A longer and stronger presentation of Cardinal George's natural-law argument can be found in the latest edition of the archdiocesan newspaper, Catholic New World. Again he equates consummation with impregnation:

"No matter how strong a friendship or deep a love between persons of the same sex might be, it is physically impossible for two men, or two women, to consummate a marital union. Even in civil law, non-consummation of a marriage is reason for annulment." And therefore, "sexual relations between a man and a woman are naturally and necessarily different from sexual relations between same-sex partners. This truth is part of the common sense of the human race. It was true before the existence of either Church or State, and it will continue to be true when there is no State of Illinois and no United States of America." (Was George tempted to add, " . . . and no Catholic Church"?)
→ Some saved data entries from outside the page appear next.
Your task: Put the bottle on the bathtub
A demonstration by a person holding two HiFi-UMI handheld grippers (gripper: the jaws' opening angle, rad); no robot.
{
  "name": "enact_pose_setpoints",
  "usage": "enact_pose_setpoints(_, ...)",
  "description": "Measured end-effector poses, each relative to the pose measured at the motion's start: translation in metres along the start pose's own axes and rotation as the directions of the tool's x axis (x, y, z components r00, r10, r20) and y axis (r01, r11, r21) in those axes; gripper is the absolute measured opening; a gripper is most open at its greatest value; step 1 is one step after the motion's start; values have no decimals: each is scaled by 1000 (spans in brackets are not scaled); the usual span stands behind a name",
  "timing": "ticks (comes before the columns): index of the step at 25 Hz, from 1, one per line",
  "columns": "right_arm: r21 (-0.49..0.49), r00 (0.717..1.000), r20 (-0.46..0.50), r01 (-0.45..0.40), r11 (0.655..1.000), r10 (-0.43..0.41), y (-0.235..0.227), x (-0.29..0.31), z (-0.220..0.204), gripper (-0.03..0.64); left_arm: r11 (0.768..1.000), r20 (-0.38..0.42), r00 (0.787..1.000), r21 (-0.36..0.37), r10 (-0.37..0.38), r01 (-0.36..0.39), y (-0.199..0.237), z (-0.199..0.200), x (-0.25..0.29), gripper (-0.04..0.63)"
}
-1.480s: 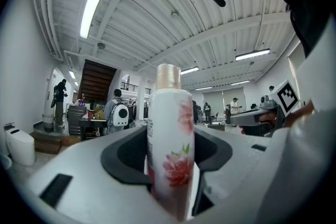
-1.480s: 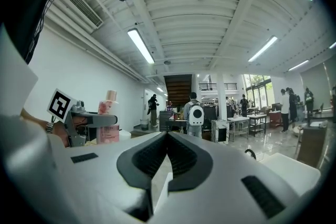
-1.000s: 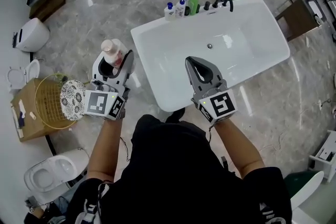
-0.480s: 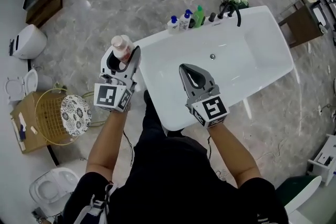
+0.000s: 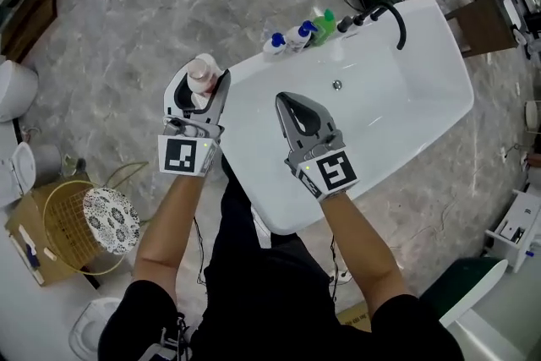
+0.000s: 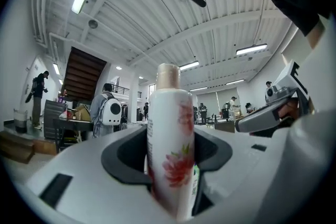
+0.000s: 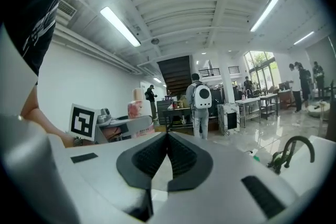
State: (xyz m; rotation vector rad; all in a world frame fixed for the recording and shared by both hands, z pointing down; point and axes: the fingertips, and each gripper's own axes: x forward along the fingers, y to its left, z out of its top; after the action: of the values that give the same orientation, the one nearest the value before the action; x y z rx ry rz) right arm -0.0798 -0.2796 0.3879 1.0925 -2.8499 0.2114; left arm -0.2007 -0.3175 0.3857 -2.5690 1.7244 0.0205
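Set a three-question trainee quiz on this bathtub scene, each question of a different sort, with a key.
1. True or false: the right tool grips the floral bottle.
2. Pick one. The floral bottle sits in the left tool: A) upright, cap up; B) lying on its side; C) cap down.
3. Count the small bottles standing on the rim of the bathtub.

Key: 1 false, its jaws are shut on nothing; 2 A; 3 three.
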Motion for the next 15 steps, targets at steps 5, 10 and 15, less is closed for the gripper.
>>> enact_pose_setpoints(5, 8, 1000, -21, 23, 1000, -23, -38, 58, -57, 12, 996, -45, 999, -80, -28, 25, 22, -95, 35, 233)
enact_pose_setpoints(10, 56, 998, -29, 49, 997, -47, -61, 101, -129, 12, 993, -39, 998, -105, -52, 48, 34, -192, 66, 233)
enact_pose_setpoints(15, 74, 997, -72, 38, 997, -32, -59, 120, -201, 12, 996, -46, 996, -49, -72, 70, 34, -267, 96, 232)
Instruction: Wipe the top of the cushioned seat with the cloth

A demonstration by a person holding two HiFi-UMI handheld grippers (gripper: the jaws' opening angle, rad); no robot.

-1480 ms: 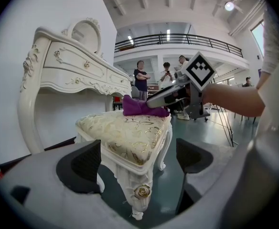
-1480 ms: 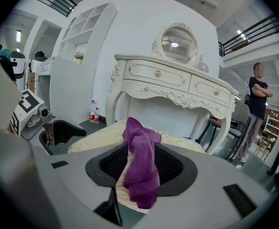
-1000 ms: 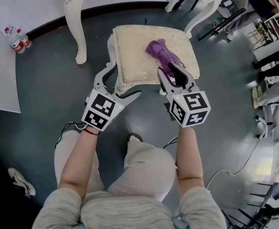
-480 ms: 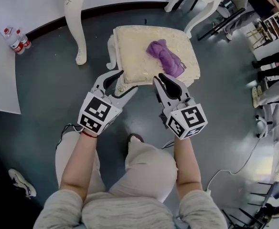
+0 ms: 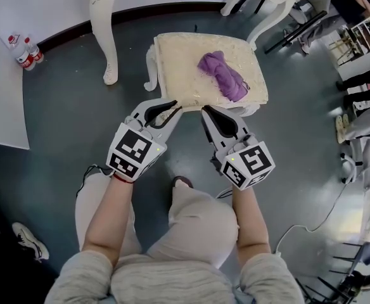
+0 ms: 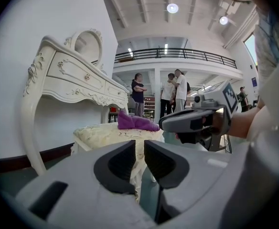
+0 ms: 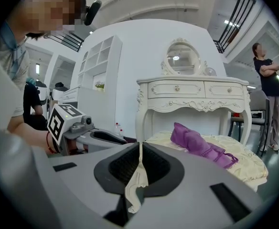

He continues, "A proposal to change this truth about marriage in civil law is less a threat to religion than it is an affront to human reason and the common good of society. It means we are all to pretend to accept something we know is physically impossible. The Legislature might just as well repeal the law of gravity."

Chris Pett, president of the Catholic gay-rights group Dignity Chicago, told the Tribune that George had chosen confrontation over dialogue and marveled, "I continue to be surprised that they use the same arguments over and over."

But who would wish for a slippery Church that keeps concocting fresh arguments as each old one is rebutted? That would be unwise and unworthy of a church that thinks of itself as eternal. The Catholic Church probably will lose this debate, and it will lose others, but so long as it remains intellectually serious its skeptical resistance to change will remain one of its most attractive attributes.